### DATASET EXCERPT:
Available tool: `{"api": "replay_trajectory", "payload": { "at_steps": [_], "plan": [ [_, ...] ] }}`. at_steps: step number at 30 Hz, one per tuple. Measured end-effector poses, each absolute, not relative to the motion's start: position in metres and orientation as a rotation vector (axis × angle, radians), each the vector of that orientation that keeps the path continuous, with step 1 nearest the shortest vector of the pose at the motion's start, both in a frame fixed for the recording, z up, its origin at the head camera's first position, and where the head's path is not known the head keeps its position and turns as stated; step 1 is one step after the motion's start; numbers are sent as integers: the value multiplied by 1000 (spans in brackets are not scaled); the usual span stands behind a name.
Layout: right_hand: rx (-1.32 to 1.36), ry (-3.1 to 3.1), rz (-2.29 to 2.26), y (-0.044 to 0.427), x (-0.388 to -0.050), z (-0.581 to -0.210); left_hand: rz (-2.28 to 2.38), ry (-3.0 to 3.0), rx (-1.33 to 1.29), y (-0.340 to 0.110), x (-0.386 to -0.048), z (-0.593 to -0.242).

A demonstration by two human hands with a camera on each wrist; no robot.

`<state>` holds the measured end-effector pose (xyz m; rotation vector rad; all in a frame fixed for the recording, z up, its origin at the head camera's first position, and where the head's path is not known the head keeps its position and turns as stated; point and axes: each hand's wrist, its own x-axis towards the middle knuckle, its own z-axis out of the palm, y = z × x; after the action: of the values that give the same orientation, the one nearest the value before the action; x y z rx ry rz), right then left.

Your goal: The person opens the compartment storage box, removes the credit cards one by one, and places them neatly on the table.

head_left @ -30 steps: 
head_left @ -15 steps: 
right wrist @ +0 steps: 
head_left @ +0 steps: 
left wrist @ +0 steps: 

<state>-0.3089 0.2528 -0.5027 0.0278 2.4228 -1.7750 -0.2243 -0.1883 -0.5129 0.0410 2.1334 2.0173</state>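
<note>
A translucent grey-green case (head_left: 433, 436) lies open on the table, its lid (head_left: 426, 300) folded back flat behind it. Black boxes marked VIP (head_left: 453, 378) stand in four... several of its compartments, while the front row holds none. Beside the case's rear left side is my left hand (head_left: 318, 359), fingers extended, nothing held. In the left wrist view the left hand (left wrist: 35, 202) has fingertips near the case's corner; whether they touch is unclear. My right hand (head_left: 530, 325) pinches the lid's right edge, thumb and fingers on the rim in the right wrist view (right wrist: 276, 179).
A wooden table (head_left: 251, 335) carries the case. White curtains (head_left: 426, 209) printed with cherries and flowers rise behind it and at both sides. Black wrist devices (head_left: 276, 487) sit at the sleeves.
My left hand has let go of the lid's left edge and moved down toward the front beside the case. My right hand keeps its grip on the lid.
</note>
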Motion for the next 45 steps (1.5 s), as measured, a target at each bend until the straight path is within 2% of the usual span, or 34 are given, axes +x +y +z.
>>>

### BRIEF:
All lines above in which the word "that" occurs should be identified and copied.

### ANSWER BELOW:
Available tool: `{"api": "replay_trajectory", "payload": { "at_steps": [_], "plan": [ [_, ...] ] }}`. at_steps: step number at 30 Hz, one per tuple. Measured end-effector poses, each absolute, not relative to the motion's start: position in metres and orientation as a rotation vector (axis × angle, radians), each the vector of that orientation that keeps the path continuous, with step 1 nearest the shortest vector of the pose at the motion's start, both in a frame fixed for the recording, z up, its origin at the head camera's first position, and where the head's path is not known the head keeps its position and turns as stated; step 1 is one step after the motion's start; numbers are sent as integers: the value multiplied by 1000 (spans in brackets are not scaled); the usual span stands behind a name.
`<state>` holds the measured end-effector pose (xyz m; rotation vector rad; all in a frame fixed for the recording, z up, its origin at the head camera's first position, and where the head's path is not known the head keeps its position and turns as stated; point and axes: each hand's wrist, its own x-axis towards the middle knuckle, its own z-axis out of the palm, y = z × x; after the action: of the values that give the same orientation, the one nearest the value before the action; x y z rx ry rz), right then left.

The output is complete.